From 90116e9845ddda6b5e9a7a122af5c3e27c2f078e Mon Sep 17 00:00:00 2001
From: Lukasz Pierscieniewski <l.pierscieniewski@gmail.com>
Date: Tue, 24 Mar 2026 18:42:45 +0100
Subject: [PATCH 2/2] fix(ppo): naming issues after rebase

---
 nemo_rl/algorithms/loss/loss_functions.py | 15 +++++++++------
 1 file changed, 9 insertions(+), 6 deletions(-)

diff --git a/nemo_rl/algorithms/loss/loss_functions.py b/nemo_rl/algorithms/loss/loss_functions.py
index 503a8d518d..35286763b0 100755
--- a/nemo_rl/algorithms/loss/loss_functions.py
+++ b/nemo_rl/algorithms/loss/loss_functions.py
@@ -987,21 +987,24 @@ def __call__(
 class MseValueLossFn(LossFunction):
     """Mean Squared Error value loss function."""
 
+    loss_type = LossType.TOKEN_LEVEL
+    input_type = LossInputType.LOGIT
+
     def __init__(self, loss_cfg):
         self.ratio_clip_min = loss_cfg["ratio_clip_min"]
         self.ratio_clip_max = loss_cfg["ratio_clip_max"]
 
     def __call__(
         self,
-        values: torch.Tensor,
+        logits: torch.Tensor,
         data: BatchedDataDict,
         global_valid_seqs: torch.Tensor,
         global_valid_toks: torch.Tensor,
     ) -> tuple[torch.Tensor, dict[str, Any]]:
         """Compute Mean Squared Error value loss."""
 
-        if values.shape[-1] != 1:
-            values = values[..., 0]
+        if logits.shape[-1] != 1:
+            logits = logits[..., 0]
 
         token_mask = data["token_mask"]
         sample_mask = data["sample_mask"]

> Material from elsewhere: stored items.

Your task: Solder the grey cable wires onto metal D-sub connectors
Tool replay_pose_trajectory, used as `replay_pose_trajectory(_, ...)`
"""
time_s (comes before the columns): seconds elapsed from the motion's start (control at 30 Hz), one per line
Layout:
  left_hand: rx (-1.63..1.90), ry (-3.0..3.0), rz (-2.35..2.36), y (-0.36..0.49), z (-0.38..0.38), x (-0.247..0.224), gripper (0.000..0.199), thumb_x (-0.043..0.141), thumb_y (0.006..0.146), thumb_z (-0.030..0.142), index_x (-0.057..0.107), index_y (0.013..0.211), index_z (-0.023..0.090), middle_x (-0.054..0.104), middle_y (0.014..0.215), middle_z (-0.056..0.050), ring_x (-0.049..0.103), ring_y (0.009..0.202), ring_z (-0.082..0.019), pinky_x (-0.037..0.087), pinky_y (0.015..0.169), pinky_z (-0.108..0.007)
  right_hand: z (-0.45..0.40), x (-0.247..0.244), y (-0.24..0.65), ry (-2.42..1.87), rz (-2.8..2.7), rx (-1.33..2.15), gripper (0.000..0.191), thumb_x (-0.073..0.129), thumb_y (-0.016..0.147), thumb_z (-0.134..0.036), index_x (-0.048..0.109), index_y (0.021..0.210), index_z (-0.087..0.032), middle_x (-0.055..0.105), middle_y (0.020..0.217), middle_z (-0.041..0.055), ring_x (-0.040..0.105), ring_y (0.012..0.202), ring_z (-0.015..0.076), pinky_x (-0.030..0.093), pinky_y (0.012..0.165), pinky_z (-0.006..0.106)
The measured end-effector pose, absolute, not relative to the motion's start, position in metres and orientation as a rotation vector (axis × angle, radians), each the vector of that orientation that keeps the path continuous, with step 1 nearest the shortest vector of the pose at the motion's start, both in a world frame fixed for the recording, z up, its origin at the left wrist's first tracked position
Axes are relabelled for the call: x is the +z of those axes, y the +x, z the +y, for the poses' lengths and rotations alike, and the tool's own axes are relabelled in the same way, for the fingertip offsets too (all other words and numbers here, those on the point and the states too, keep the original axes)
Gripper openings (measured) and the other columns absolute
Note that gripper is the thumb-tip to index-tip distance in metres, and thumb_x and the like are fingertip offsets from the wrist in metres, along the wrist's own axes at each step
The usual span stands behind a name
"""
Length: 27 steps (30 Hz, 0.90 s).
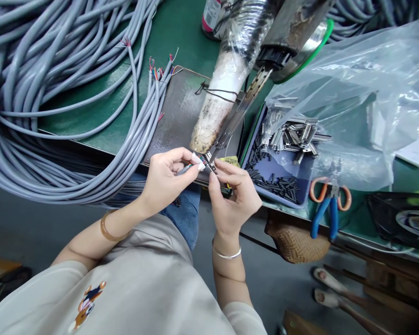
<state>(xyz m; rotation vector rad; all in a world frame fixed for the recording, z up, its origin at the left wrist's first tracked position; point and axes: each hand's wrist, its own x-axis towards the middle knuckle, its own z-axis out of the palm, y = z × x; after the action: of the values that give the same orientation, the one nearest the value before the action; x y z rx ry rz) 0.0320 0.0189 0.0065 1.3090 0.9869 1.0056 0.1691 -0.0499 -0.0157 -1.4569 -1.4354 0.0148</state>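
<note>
My left hand (172, 179) pinches the end of a grey cable (184, 170), whose thin coloured wires fan out past the fingertips. White coverings wrap the thumb and a finger. Opposite it, my right hand (232, 190) is closed at the fingertips on a small multi-pin connector (209, 164), and the wires meet its pins. The soldering iron's long perforated metal shaft (242, 104) slants down from above, its tip just over the connector. Beside it, a plastic-wrapped white tube (218, 93) ends close above the fingers. The exact contact between wires and pins is too small to make out.
Thick bundles of grey cable (122, 163) cover the left side. A dark plate (181, 102) lies beneath the tube. To the right stand a blue tray (275, 172) of metal connector parts and black sleeves, scissors (345, 197), blue-handled pliers (324, 216) and a clear plastic bag (363, 93).
</note>
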Motion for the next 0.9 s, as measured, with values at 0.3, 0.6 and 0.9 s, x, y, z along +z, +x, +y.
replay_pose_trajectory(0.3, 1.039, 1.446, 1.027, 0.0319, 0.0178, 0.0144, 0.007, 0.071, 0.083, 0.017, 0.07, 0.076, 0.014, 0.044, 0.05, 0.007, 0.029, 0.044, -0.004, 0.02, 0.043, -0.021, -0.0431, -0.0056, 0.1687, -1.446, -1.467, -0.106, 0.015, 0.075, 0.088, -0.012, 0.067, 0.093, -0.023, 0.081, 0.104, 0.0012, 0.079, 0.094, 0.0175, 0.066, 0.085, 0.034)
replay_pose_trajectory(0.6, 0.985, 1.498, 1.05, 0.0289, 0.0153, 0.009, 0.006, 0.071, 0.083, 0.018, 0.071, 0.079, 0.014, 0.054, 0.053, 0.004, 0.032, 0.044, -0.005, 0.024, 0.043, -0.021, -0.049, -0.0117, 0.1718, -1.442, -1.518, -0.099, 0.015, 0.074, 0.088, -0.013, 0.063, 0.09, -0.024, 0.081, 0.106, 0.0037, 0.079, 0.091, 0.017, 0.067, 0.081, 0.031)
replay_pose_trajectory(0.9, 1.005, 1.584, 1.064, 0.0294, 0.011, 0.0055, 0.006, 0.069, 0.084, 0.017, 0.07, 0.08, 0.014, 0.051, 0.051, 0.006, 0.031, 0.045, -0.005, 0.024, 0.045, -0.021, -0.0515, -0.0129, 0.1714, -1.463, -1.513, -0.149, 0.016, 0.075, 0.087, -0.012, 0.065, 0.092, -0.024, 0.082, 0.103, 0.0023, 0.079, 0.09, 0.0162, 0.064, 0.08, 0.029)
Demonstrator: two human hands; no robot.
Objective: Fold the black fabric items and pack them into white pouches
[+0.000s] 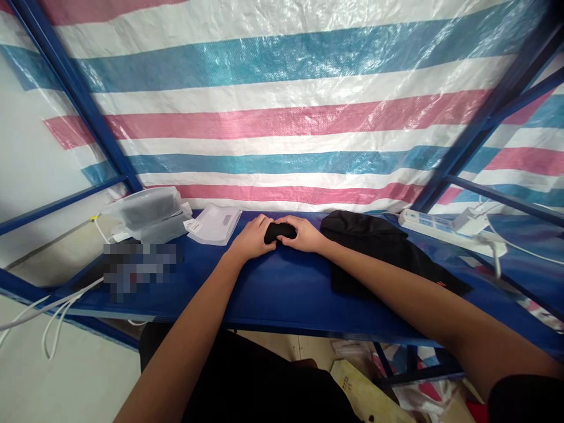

@@ -1010,13 +1013,13 @@ def __call__(
 
         mask = token_mask * sample_mask.unsqueeze(-1)
 
-        values_clamped = values.clamp(
+        values_clamped = logits.clamp(
             old_values - self.ratio_clip_min,
             old_values + self.ratio_clip_max,
         )
 
         loss = torch.max(
-            torch.square(values - returns),
+            torch.square(logits - returns),
             torch.square(values_clamped - returns),
         )
 
@@ -1026,7 +1029,7 @@ def __call__(
 
         metrics = {
             "loss": float(loss.item()),
-            "num_valid_samples": int(values.shape[0]),
+            "num_valid_samples": int(logits.shape[0]),
         }
 
         return loss, metrics